Matt, Not to be snarky, but that's exactly what I stated in the 2nd paragraph initially. Unfortunately that feature is not a per-email option. It's all or nothing. Thus, my proposed solution of a flag per email.
It scans in Plain text because there is no formatting.
HTML should have the correct formatting and therefore that formatting is used for HTML emails. Checking to see if an email has correct formatting when it comes specifically to links would be good. If the sender does not send correctly formatted emails then the issue prevails.
I suppose the arguement is that if sender does not send as a clickable link with correct formatting should Thunderbird assume that was their intention. I think there are many people sending those badly formatted links often using a phone and simply do not realise it.

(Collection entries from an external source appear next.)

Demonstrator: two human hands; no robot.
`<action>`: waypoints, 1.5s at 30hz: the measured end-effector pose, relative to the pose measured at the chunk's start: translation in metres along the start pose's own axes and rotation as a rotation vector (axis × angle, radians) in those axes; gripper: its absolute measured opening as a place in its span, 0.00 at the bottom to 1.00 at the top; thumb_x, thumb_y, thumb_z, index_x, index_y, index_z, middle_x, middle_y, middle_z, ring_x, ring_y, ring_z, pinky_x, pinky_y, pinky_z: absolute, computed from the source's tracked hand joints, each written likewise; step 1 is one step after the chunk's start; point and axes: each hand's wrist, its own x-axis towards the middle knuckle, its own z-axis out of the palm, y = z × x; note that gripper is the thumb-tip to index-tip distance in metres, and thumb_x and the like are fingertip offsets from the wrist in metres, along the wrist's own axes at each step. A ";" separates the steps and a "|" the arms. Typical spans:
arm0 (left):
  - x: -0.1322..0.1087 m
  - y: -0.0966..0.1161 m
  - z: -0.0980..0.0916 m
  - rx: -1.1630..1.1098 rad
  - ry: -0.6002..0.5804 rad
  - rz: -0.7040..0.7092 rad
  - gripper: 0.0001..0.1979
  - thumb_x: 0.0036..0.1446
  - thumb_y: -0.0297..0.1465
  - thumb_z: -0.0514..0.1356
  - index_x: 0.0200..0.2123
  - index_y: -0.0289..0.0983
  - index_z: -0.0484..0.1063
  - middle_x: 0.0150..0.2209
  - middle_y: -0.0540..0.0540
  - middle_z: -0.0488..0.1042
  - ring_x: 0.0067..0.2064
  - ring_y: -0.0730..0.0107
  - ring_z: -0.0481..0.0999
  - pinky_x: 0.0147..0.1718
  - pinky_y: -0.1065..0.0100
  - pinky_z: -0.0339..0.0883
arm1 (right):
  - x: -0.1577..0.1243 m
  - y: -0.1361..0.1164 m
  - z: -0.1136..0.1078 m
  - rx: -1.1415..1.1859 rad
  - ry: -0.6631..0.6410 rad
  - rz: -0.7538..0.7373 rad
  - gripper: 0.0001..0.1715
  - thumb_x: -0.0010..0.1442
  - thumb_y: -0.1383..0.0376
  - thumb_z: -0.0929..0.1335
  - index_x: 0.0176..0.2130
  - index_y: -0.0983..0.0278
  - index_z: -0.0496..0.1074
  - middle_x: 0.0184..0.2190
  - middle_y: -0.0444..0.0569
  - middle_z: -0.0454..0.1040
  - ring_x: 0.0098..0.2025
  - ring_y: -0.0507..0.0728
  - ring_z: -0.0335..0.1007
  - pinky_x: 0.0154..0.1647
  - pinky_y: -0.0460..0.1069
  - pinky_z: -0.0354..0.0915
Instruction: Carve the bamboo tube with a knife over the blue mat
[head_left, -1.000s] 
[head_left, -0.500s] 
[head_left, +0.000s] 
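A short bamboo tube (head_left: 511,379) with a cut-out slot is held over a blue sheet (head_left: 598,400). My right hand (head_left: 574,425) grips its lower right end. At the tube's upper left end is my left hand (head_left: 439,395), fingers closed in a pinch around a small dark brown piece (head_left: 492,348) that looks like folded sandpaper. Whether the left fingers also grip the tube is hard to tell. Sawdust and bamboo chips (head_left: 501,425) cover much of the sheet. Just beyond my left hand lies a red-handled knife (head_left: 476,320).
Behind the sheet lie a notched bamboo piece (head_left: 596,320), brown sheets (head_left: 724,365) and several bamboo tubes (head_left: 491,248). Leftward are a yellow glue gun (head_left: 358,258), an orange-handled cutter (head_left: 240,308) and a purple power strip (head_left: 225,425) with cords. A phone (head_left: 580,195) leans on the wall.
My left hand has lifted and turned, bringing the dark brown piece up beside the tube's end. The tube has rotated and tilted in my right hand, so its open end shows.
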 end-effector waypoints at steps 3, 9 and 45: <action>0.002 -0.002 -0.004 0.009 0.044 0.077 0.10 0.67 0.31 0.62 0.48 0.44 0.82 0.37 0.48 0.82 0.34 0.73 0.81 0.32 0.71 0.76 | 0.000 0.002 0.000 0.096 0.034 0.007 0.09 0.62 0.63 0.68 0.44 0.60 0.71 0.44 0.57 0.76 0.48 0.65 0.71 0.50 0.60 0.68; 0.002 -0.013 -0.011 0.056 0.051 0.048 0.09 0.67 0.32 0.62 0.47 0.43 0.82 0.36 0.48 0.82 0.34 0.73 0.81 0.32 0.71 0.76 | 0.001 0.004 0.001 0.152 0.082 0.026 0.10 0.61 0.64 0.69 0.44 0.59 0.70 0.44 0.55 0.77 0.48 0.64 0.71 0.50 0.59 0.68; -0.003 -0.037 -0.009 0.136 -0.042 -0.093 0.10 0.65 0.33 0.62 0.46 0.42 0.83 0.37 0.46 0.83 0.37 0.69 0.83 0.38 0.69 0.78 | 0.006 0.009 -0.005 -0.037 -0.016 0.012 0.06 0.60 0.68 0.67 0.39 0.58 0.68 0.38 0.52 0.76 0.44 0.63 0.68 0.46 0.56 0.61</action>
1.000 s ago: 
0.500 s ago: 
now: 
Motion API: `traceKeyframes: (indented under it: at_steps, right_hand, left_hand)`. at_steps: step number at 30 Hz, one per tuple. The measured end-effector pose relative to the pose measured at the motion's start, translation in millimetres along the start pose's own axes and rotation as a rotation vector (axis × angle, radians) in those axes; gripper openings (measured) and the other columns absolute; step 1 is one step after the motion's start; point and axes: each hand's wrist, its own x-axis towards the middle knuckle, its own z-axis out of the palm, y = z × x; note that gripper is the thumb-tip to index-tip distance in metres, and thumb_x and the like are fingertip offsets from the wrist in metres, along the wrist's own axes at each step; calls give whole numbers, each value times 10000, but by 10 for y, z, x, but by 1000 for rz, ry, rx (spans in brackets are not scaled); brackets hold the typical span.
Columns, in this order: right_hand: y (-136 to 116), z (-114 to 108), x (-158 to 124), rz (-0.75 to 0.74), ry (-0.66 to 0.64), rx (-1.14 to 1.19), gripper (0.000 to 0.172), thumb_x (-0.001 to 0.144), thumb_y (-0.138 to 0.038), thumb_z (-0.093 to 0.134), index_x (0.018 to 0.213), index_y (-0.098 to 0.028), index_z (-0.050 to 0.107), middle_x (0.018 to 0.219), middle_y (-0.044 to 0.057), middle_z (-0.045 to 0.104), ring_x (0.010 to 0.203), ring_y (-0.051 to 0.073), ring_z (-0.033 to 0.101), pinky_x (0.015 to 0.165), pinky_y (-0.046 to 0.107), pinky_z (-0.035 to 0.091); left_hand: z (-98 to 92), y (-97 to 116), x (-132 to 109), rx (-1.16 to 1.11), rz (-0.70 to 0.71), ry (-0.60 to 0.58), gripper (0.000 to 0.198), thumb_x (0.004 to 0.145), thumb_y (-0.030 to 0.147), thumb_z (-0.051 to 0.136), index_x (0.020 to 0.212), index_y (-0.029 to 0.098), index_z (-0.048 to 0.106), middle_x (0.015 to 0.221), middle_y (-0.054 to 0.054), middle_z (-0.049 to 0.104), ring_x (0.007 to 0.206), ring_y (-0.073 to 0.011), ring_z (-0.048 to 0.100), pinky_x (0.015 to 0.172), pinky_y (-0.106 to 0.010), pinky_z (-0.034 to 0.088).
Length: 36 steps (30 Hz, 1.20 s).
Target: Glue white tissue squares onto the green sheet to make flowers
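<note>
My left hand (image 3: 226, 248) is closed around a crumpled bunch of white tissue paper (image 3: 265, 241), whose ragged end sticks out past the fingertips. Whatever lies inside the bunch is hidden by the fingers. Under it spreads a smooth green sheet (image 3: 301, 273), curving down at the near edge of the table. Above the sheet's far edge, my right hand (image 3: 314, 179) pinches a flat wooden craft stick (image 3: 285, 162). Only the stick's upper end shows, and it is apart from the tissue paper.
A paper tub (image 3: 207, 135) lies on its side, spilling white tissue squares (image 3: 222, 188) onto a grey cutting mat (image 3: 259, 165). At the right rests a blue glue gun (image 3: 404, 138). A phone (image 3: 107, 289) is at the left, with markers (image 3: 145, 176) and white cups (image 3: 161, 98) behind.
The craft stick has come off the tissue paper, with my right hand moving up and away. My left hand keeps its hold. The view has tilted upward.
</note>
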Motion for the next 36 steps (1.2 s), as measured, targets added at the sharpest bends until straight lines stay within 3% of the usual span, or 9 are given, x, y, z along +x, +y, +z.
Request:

I also suffer from such emails on occasion, especially if sent from a phone. It can be irritating, but a simple switch to plain text resolves that issue.
I've added a comment to the bug mentioned just to draw peoples attention to the fact it is still very a problem and asking if someone was available to finally resolve this long standing issue.